Renderjuice 2.3 was released on March 22, 2024

Key Summary

  • Improved rendering stability by implementing a new internal application that compares rendered images pixel by pixel.
  • Enhanced compatibility by upgrading the system to ensure Blender build versions are better maintained.
  • Implemented new code processes for automatic code checking.
  • Restructured application to improve scalability and performance.
  • Developed comprehensive test suites to quickly identify issues in new features.
  • Streamlined internal render farm tooling for easier feature development.
  • Addressed OPTIX denoising issues by using OPENIMAGEDENOISE (OIDN) as a fallback.
  • Reduced rendering-related issues and tickets by more than half since the release.
  • Improved validation phase with better status handling and transitions.

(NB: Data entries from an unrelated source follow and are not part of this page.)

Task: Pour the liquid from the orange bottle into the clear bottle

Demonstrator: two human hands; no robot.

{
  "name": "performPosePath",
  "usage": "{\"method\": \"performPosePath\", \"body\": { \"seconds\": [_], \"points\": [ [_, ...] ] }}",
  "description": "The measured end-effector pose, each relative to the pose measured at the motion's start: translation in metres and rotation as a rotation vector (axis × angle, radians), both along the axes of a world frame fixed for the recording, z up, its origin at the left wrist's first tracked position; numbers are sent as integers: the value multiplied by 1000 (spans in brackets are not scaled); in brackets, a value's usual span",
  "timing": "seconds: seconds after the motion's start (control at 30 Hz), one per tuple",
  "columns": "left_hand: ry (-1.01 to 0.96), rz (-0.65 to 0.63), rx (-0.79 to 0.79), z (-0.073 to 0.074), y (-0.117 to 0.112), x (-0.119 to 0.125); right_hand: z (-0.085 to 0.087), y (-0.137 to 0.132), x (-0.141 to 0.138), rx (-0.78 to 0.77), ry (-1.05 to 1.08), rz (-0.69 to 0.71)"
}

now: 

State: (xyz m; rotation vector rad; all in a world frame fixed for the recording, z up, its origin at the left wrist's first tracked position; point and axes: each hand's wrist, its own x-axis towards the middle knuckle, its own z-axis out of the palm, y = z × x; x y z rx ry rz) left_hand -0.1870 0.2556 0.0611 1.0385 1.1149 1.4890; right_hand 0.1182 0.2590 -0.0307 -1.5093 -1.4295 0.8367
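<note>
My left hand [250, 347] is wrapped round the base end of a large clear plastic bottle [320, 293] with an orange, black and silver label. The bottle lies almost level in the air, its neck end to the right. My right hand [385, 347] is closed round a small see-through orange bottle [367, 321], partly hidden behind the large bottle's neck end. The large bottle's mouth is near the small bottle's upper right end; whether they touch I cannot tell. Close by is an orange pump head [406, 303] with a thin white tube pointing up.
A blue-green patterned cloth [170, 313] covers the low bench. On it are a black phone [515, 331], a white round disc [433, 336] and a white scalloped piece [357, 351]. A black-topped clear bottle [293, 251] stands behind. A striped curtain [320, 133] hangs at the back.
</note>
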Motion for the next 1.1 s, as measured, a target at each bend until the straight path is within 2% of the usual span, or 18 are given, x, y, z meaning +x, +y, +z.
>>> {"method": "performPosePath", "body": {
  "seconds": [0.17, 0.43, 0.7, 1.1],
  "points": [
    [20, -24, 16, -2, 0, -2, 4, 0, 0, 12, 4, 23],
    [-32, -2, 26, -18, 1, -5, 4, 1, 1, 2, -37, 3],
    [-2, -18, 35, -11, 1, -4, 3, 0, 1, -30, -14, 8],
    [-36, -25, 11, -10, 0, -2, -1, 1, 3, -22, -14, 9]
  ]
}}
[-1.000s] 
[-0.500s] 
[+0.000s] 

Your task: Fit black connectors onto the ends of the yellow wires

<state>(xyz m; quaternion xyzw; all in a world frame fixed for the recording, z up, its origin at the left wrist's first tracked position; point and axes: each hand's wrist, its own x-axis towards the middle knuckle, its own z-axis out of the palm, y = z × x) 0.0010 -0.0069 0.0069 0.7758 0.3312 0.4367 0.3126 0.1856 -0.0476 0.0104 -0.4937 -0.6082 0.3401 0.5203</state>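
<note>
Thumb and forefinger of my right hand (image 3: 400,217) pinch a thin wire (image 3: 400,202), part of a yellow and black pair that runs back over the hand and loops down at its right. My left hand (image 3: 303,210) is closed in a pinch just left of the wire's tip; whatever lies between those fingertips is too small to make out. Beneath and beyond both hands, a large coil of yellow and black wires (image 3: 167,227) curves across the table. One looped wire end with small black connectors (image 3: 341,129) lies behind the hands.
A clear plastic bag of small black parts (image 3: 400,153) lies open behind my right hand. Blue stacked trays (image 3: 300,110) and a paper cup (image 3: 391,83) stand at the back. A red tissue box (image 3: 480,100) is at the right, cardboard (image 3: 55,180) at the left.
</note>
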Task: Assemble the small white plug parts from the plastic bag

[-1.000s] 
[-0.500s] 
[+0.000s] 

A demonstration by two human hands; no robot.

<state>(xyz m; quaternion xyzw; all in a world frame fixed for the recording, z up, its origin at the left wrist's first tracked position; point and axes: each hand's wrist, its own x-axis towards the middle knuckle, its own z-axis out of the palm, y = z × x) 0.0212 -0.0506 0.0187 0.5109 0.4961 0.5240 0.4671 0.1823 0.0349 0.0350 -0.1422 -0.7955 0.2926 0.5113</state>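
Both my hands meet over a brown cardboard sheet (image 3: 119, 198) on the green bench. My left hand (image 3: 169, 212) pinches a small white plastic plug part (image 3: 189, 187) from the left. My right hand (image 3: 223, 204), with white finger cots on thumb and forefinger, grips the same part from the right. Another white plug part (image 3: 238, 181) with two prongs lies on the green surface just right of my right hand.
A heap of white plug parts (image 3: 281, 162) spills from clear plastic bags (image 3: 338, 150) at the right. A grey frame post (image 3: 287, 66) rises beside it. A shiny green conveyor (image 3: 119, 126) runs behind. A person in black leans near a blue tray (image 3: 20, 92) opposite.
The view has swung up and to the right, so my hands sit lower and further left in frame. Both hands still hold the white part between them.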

Rendering, Rendering, Rendering

Our team has been on a bit of a rendering stabilization tear recently, and we’ve been adding a ton of improvements left and right. We increased general performance and handled a ton of edge cases. We want better determinism when rendering wherever, so you and all of our other users know what to expect when you use renderjuice. While we have a very very strong track record of rendering without issue, this is the crux of our product. So our focus has actually been on vastly improving its core capabilities for 3-4 months now behind the scenes. This is the public release of all of that work. Phew! Couple things we did:

  • We wrote a whole new internal application that actually renders a ton of Blender files for us and compares the results pixel by pixel. So that we automatically know when images don’t look correct.
  • Similar, but slightly off renders, can happen when Blender build versions are not exactly the same. For example, if your .blend file was built in 3.6.8, but we use 3.6.9. So we’ve vastly improved our system for better upkeep of Blender versions.
  • We’ve introduced new internal code processes to auto-check code.
  • Restructured big parts of the application to scale better and perform faster.
  • We’ve written many many suites of tests that force us to immediately know when things are going awry in new features.
  • New internal tooling so that we can run our own render farm much easier. We use this farm to develop new features for you!
  • Improved how we handle denoising and investigated a couple tricky OPTIX denoising issues. We’ve unfortunately found that this is actually an NVIDIA driver bug and can’t do much about it, but wait. But we smoothly now force renders that must use OPTIX renders to use OPENIMAGEDENOISE (OIDN). We’re pretty proud of this and hope you enjoy too. Since launching this (this was written post-release), we’ve seen issues and total number of tickets related to rendering get cut down in more than half. I might even risk saying we’re very stable now. Huge kudos to the team 🤝 . Please give them a shoutout whenever you’re chatting with them, they deserve it!

Validation

The validation phase should be a bit smoother now, we’ve added a new status, and handled transitioning statuses better.